Task to complete. Line tally for "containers": state how many lines of the entries include it, with no other text.

Records for this exercise.
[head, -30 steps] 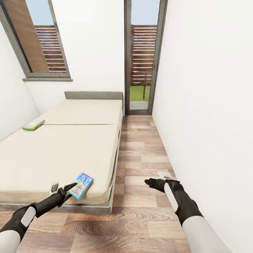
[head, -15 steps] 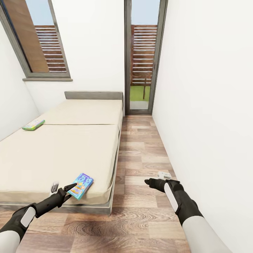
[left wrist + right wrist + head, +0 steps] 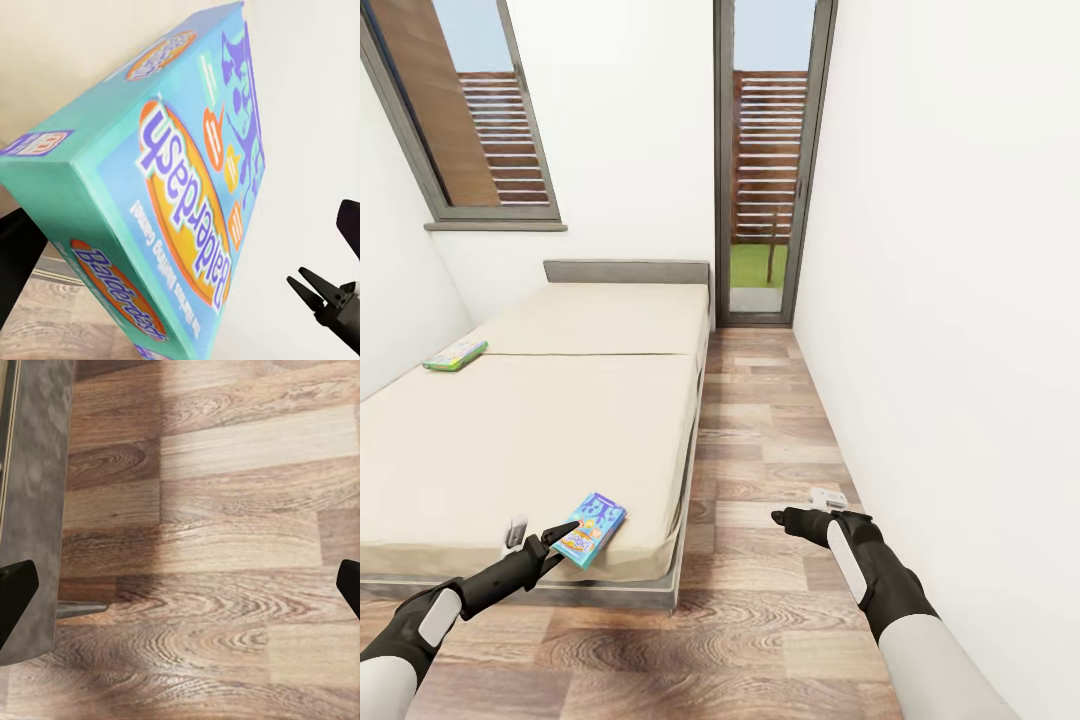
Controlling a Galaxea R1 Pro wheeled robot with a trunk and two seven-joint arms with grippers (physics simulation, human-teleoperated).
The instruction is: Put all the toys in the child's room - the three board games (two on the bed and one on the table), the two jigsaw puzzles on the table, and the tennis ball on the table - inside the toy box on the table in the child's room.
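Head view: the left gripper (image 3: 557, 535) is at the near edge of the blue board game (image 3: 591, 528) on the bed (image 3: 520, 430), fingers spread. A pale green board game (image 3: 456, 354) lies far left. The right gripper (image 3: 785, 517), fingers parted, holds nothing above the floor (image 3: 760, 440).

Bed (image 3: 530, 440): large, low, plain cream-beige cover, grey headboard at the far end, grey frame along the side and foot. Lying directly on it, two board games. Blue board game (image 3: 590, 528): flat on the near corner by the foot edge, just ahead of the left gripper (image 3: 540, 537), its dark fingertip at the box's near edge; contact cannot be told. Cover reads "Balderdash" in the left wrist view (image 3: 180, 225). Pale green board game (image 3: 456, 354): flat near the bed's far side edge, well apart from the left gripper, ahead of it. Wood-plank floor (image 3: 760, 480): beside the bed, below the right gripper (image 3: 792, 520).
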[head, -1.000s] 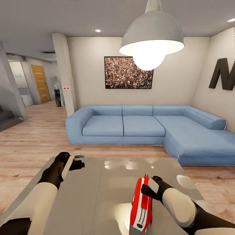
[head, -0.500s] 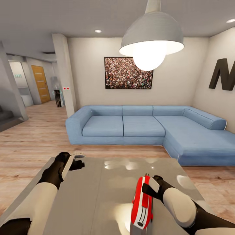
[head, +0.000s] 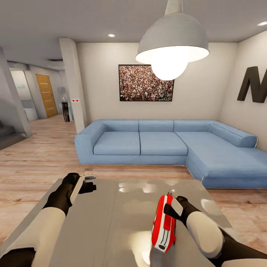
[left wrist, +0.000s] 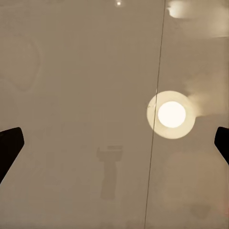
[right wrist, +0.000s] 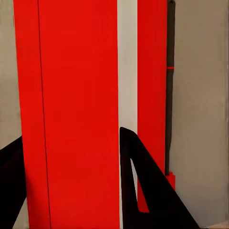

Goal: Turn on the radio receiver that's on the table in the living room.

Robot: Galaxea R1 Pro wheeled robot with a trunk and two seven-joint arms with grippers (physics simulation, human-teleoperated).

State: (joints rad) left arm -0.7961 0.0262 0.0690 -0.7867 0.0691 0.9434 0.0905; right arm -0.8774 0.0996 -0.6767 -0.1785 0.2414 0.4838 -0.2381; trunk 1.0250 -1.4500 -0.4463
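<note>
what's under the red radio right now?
The glossy grey table top lies beneath the red and white radio receiver, beside the right gripper. Whether the radio touches the table is hidden by its body.

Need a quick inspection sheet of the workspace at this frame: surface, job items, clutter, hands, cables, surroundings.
Surface: table, glossy grey top reflecting the lamp.
Job's things: radio receiver, red with white stripes, tilted above the table top at the right hand.
Clutter: nothing seen.
Hands: right hand against the radio, fingers straddling its red body; a firm grip cannot be told. Left hand over the table's far left edge, open, holding nothing.
Cables: nothing seen.
Surroundings: blue sofa, crowd picture, pendant lamp, wood floor.
</note>
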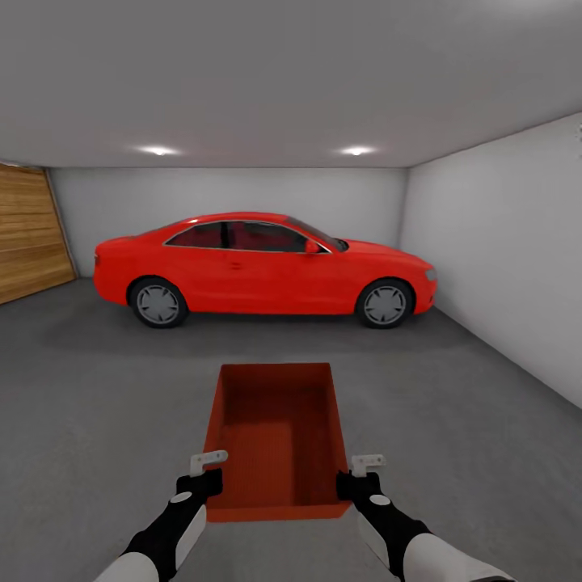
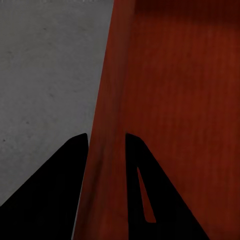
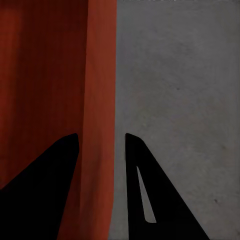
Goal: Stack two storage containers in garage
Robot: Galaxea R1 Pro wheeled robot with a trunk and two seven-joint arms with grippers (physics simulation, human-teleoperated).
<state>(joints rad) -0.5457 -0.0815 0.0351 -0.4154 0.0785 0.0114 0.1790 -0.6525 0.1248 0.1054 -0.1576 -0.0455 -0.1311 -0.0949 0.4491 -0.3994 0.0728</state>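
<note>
The container (image 1: 279, 436) is held over the grey floor (image 1: 97, 404) in the garage — left gripper (image 1: 208, 462) pinching its left wall, right gripper (image 1: 368, 464) its right wall, one finger on each side. The red car (image 1: 263, 271) stands farther off, by the back wall.

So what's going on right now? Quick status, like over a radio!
Left gripper and right gripper each straddle a side wall of the container. In the garage, car well ahead. Floor in between open.
</note>
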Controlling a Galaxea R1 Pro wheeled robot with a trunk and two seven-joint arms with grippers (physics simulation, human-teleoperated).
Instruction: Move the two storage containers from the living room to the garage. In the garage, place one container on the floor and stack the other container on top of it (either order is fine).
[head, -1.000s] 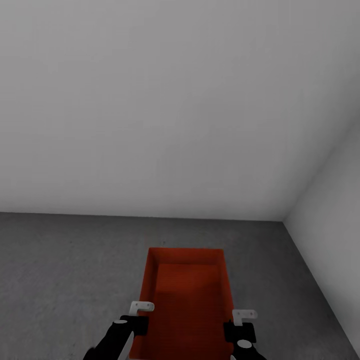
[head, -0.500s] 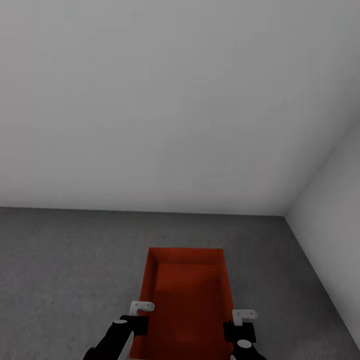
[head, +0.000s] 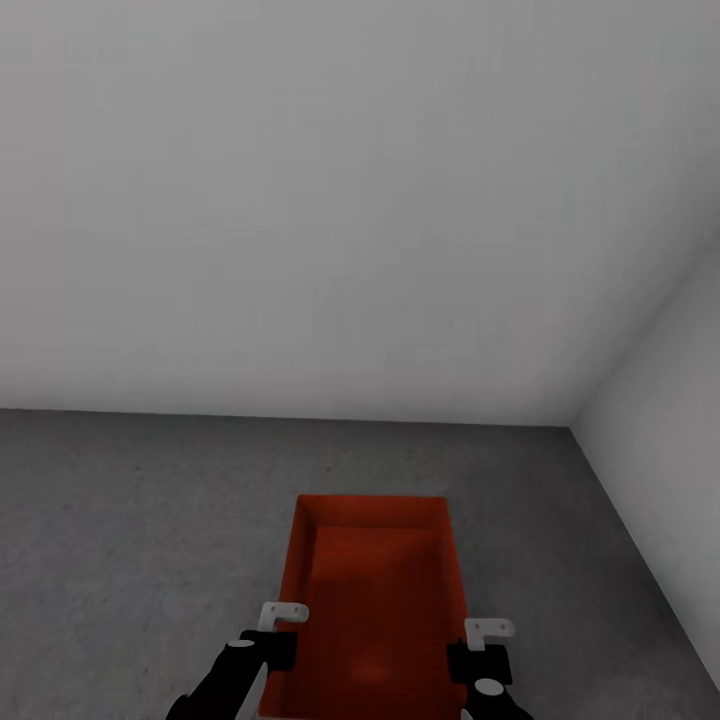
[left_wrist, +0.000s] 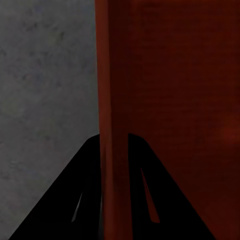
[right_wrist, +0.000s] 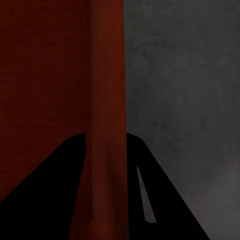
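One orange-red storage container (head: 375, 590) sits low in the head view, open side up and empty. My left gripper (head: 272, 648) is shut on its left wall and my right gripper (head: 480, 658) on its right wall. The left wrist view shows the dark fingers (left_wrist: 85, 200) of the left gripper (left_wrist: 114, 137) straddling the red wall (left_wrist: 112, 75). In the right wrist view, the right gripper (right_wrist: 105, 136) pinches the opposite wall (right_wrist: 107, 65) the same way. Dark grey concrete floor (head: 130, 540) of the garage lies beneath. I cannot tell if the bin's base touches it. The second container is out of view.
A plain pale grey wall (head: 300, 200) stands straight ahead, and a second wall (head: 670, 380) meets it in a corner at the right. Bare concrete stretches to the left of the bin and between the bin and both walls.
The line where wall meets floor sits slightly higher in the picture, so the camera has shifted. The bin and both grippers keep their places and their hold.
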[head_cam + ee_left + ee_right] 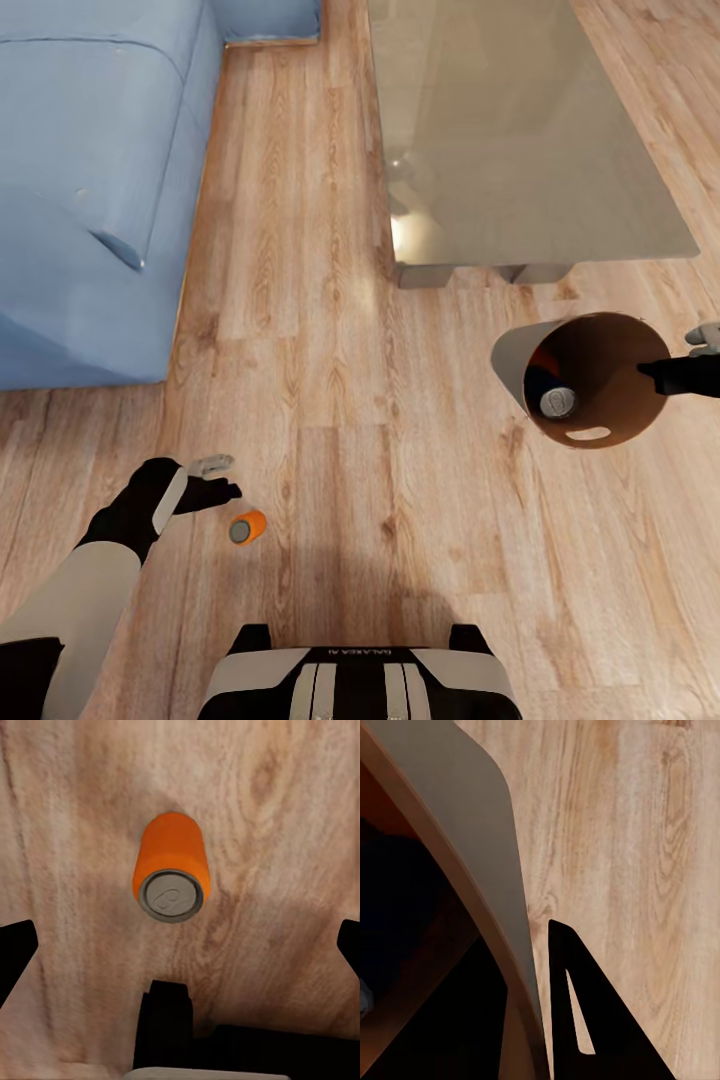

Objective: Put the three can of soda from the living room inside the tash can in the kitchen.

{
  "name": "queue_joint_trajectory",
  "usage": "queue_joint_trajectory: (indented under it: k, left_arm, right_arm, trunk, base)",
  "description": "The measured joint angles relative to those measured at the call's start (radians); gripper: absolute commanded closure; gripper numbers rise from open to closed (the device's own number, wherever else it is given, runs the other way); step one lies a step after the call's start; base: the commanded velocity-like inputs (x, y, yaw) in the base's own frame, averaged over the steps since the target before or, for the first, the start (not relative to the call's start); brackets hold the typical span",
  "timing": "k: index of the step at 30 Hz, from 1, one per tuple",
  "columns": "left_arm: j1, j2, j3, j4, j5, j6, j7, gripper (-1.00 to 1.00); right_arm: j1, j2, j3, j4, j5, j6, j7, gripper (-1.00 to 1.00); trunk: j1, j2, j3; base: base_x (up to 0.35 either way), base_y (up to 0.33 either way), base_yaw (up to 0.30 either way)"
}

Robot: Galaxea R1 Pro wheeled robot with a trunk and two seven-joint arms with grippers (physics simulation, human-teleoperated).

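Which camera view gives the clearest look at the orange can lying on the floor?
The left wrist view: the orange can lies large between the open left hand's fingers, silver top toward the camera. The head view shows it small beside the left hand.

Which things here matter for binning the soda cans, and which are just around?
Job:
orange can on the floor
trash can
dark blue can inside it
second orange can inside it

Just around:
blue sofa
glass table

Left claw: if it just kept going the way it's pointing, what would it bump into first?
Most likely the orange soda can lying on the wood floor, between the open left claw's fingers; exact depth is unclear.
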Motion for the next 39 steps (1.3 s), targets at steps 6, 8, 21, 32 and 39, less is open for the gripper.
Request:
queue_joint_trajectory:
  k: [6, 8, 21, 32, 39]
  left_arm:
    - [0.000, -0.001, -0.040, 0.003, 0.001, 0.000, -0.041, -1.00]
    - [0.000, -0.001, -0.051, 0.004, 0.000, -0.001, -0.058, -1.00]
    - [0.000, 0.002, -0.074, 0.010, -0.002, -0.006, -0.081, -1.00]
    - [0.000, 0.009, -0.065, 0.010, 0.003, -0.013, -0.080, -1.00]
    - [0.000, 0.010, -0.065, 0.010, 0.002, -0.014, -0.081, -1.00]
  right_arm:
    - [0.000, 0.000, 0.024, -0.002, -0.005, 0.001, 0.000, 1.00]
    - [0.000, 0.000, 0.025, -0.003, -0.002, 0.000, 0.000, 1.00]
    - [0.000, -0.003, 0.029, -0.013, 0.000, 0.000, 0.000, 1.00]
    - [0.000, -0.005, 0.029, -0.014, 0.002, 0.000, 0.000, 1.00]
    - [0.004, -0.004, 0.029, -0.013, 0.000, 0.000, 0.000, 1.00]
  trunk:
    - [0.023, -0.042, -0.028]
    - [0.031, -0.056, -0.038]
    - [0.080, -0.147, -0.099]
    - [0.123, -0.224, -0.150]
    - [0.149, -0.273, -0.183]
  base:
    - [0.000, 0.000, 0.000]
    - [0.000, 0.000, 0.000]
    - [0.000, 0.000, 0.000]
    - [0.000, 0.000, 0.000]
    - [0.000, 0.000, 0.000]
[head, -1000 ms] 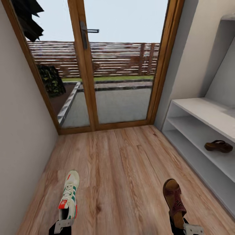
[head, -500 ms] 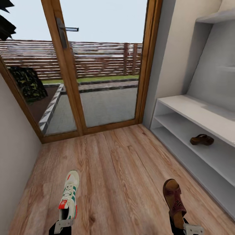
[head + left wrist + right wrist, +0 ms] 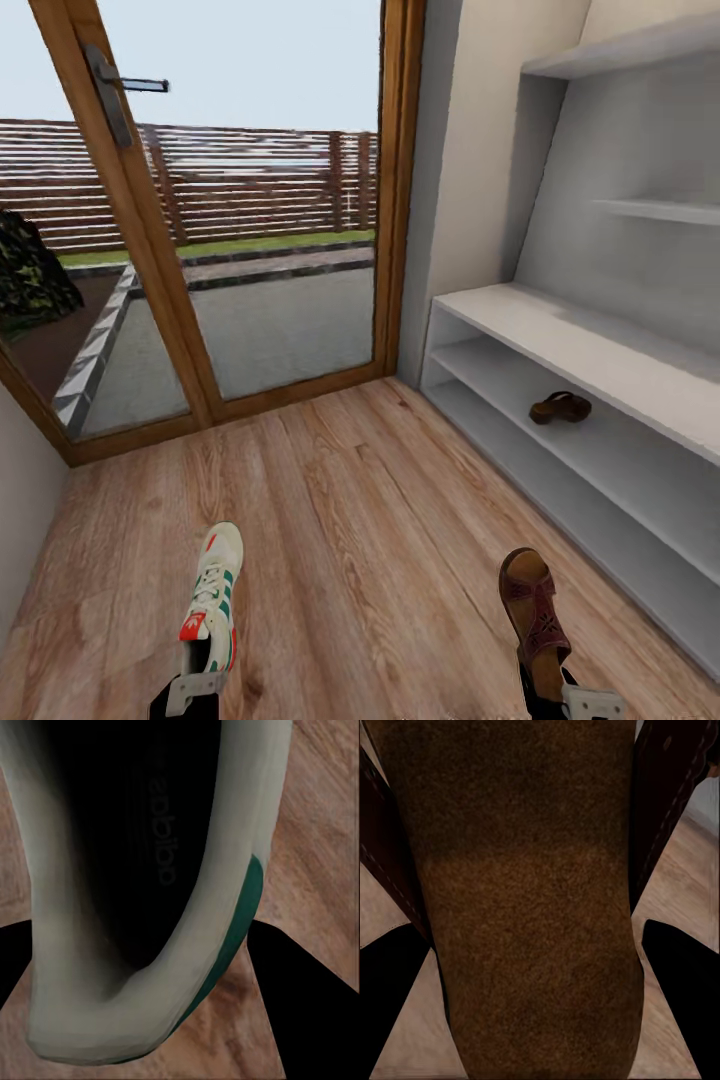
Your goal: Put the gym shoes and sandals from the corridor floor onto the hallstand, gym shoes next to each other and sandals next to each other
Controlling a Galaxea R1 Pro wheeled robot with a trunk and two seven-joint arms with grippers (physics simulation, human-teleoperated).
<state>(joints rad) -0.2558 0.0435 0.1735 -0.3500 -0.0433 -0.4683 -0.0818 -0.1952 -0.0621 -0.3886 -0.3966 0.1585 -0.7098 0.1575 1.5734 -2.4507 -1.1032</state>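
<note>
One gym shoe (image 3: 212, 600), cream with green stripes and a red tongue label, is held by its heel in my left gripper (image 3: 190, 692), toe pointing away over the corridor floor (image 3: 370, 520). The left wrist view looks into the dark opening of the gym shoe (image 3: 142, 885). My right gripper (image 3: 572, 702) is shut on the heel end of a dark brown sandal (image 3: 532, 605); its tan insole (image 3: 525, 907) spans the right wrist view. A second sandal (image 3: 560, 408) lies on the middle shelf of the hallstand (image 3: 560, 345) at the right.
A wood-framed glass door (image 3: 150, 300) with a dark handle closes the corridor's far end, showing a fence and a patio outside. A pale wall runs along the left. Stepped shelves (image 3: 650, 210) rise above the hallstand's bench top.
The whole picture has slid left, so the camera has turned right toward the hallstand. Both grippers and the shoes they hold keep the same places in the frame.
</note>
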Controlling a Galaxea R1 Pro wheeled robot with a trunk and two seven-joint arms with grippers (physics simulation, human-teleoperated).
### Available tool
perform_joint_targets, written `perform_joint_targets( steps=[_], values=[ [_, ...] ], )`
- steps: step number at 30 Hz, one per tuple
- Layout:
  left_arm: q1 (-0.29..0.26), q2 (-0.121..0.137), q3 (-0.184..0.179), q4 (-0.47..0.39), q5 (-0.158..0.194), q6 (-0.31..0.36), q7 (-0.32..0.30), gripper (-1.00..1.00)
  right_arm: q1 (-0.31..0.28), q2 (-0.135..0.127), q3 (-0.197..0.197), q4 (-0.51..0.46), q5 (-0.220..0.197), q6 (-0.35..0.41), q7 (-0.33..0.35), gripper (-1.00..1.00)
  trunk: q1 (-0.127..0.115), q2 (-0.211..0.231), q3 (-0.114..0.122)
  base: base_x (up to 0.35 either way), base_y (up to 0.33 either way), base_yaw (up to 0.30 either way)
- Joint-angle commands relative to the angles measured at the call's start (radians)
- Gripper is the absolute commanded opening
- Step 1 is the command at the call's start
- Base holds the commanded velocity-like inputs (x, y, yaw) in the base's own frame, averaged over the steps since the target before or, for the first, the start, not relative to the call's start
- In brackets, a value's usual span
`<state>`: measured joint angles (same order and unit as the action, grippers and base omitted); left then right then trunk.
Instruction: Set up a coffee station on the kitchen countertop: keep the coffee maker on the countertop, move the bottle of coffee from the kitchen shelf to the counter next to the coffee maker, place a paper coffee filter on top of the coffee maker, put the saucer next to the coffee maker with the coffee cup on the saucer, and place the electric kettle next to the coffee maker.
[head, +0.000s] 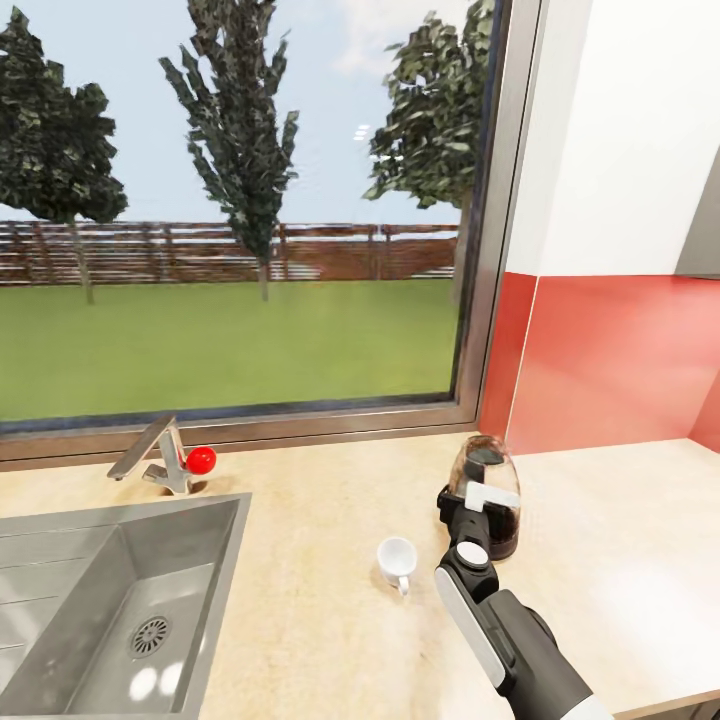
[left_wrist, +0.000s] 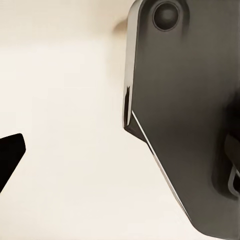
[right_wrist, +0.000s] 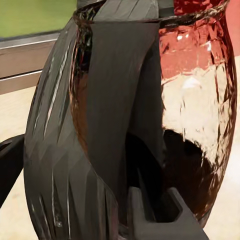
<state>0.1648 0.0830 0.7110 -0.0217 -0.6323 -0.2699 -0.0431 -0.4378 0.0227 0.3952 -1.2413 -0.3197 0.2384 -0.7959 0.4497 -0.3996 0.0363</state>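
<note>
1. Head view. The beige desk (head: 330, 640) runs under a large window (head: 240, 200) showing lawn, trees and a fence. A steel sink (head: 60, 600) sits at 8 o'clock in the frame, and its faucet (head: 150, 458) stands at the sink's back rim with a red knob (head: 202, 459) just beside it. The coffee maker (head: 487, 495), a glass carafe with dark liquid at its base, stands upright on the desk at about 5 o'clock, near the red backsplash (head: 610, 360). The white coffee cup (head: 397, 561) stands on the bare desk at the maker's 8 o'clock, near it but apart. The right arm reaches up from 5 o'clock; the right end effector (head: 478, 510) is at the carafe, and its fingers look set around it.

2. Left wrist view. A dark grey body sits against a pale surface. The left end effector's opening: cannot tell.

3. Right wrist view. The coffee maker (right_wrist: 150, 115) is very close, with its dark handle band and reflective glass between the fingers. One dark fingertip (right_wrist: 10, 165) shows at the edge. Firm contact: cannot tell.
</note>
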Motion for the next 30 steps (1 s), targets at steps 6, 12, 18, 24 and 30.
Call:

Written solution. 2